Write out, without any change, the lines in the material below that run from the line with "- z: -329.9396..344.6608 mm" through the line with "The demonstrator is", both included.

Recorded information Start Marker

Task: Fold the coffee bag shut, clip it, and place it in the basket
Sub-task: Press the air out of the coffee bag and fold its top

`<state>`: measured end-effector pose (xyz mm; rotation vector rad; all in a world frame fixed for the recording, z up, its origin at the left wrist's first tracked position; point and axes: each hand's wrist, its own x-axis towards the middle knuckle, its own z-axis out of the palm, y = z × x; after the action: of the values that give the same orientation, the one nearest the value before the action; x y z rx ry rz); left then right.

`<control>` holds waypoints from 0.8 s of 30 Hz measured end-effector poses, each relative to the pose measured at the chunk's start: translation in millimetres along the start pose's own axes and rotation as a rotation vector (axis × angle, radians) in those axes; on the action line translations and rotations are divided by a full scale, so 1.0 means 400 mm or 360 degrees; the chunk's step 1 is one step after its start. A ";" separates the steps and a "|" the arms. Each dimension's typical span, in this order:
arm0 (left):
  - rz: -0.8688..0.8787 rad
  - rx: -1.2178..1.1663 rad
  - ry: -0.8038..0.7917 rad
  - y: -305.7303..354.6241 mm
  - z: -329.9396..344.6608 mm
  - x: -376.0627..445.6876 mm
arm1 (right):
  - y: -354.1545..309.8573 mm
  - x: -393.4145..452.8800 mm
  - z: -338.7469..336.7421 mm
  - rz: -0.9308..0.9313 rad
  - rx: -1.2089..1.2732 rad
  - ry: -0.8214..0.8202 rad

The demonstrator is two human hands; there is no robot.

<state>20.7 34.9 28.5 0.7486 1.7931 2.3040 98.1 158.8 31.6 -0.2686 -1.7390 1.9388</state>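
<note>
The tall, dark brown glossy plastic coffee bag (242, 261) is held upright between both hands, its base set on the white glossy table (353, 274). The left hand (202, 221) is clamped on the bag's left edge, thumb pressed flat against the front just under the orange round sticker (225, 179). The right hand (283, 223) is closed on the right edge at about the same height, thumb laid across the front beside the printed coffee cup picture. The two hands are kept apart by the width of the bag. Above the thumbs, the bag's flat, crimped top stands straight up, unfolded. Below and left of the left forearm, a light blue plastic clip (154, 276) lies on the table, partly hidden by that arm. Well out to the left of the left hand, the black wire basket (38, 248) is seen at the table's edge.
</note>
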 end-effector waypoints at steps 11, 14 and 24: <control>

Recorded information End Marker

**Final answer**
  - z: -329.9396..344.6608 mm
  - x: -376.0627..445.6876 mm
arm1 (right):
  - y: -354.1545..309.8573 mm
  - x: -393.4145..452.8800 mm
  - z: -338.7469..336.7421 mm
  - rz: -0.9308..0.9313 rad
  - rx: -1.2089..1.2732 rad
  - ry: -0.8214..0.8202 rad

The demonstrator is two human hands; there is no robot.

Nothing more remains in this exercise.